The term machine learning – often abbreviated as ML – is among IoT, AI and others in its ubiquity and, equally, its ambiguity. The term is frequently marketed, and yet frequently glossed over. So let’s start from a baseline: machine learning describes software algorithms capable of detecting and analysing patterns from data. Through this information, predictive behaviour is developed. Every connection, interaction and incident prepare the algorithm for the future: machine learning, in a literal sense, enables computers, systems and networks to learn from experience.
Scrutinizer by Plixer’s new modules introduce new ML capabilities and, with them, significant implications for network security and optimisation as a whole. In this piece, we’ll be looking at the new machine learning capabilities of Scrutinizer, how it can be used to derive further insights from NetFlox, IPFIX and packet data, and how these insights can lead to network and security optimisations.
New intelligence modules
We recently wrote about Scrutinizer’s new network intelligence and security intelligence modules. They work by collecting flow or metadata collected by Scrutinizer, which is then streamed to a separate ML engine (which is also able to accept data streams from third parties to maximise learning). This data is then used by network and security teams to gain a real-time understanding of network traffic and incidents, as well as profiling traffic patterns, automating ticket creation and addressing network saturation.
But any diligent network manager may be left wondering: how? How does Scrutinizer take large quantities of data and turn it into a self-regulating (for the most part) system of alerts? Human input is an increasingly scarce resource. The more automation built into a network security and analysis solution, the better optimised a network – as well as the organisation’s bottom line – becomes.
How are large data sets handled?
The answer is K-means clustering: an unsupervised machine learning algorithm able to process large datasets like NetFlow through the use of data clusters. A cluster is a group of data points with the shortest possible distance to a fixed point – the centroid – with the cluster’s strength based on the distance and overlap compared to other clusters. This data is assessed by the algorithm, which assesses and assigns each data point to a cluster. The clusters are then used to assess the distance from the nearest centroid (or, more simply, the mean).
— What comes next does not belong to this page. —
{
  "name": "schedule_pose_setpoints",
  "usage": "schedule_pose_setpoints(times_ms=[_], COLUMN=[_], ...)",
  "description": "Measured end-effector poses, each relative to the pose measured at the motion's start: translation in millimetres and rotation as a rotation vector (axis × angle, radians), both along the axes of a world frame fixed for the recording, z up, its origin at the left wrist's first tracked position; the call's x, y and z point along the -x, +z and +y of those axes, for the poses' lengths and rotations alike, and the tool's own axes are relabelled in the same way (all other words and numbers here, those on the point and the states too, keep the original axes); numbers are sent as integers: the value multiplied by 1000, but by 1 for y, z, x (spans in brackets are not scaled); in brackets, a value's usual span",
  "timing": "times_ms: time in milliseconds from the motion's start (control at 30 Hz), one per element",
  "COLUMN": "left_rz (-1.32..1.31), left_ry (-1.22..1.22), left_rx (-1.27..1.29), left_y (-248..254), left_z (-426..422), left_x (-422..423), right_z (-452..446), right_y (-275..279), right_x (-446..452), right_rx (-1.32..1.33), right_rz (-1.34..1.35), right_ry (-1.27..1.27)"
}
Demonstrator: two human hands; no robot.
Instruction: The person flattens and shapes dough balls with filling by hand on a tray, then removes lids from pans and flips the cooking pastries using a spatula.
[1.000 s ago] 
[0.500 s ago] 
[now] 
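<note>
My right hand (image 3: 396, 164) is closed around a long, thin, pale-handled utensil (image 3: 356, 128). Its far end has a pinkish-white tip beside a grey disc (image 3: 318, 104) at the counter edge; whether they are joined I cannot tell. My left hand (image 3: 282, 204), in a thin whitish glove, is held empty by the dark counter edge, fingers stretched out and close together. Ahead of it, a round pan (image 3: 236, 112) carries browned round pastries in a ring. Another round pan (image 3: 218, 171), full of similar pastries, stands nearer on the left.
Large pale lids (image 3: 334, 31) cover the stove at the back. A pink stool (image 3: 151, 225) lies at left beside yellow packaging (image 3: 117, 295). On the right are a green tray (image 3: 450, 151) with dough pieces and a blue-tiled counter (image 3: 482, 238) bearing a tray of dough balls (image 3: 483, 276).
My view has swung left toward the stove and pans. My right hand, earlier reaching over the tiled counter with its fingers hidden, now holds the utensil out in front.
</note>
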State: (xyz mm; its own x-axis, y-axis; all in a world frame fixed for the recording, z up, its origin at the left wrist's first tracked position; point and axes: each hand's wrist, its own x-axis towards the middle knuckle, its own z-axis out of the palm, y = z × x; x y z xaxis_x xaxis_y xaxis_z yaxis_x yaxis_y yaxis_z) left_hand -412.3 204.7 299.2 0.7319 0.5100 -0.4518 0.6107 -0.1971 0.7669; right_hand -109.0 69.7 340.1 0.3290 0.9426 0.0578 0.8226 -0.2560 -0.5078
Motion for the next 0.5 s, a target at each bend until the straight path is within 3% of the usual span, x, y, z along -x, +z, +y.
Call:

Through clusters, models are created that determine the optimal relationship between points of data, and combine them accordingly. To determine the significance of both normal and abnormal traffic in these models, meanwhile, a theorem called Chebyshev’s Inequality is used to establish thresholds. This allows alarms to be set and tuned, sensitive to standard deviations from the model and, ultimately, significantly reducing the number of false positives. You can read more about Chebyshev’s Inequality theorem here.
In the end, what these data set models make possible is forecasting. Increasingly, forecasting – as a pre-emptive, proactive approach to network management – is essential in network performance and security optimisation. Scrutinizer’s new ML feature set considers long-term traffic patterns to identify resource utilisation changes in advance, and issue alerts accordingly. This is one step forward in enabling network managers to automate – and, thereby, future proof – their network, reducing the human resource of management whilst maximising the performance and security of global networks.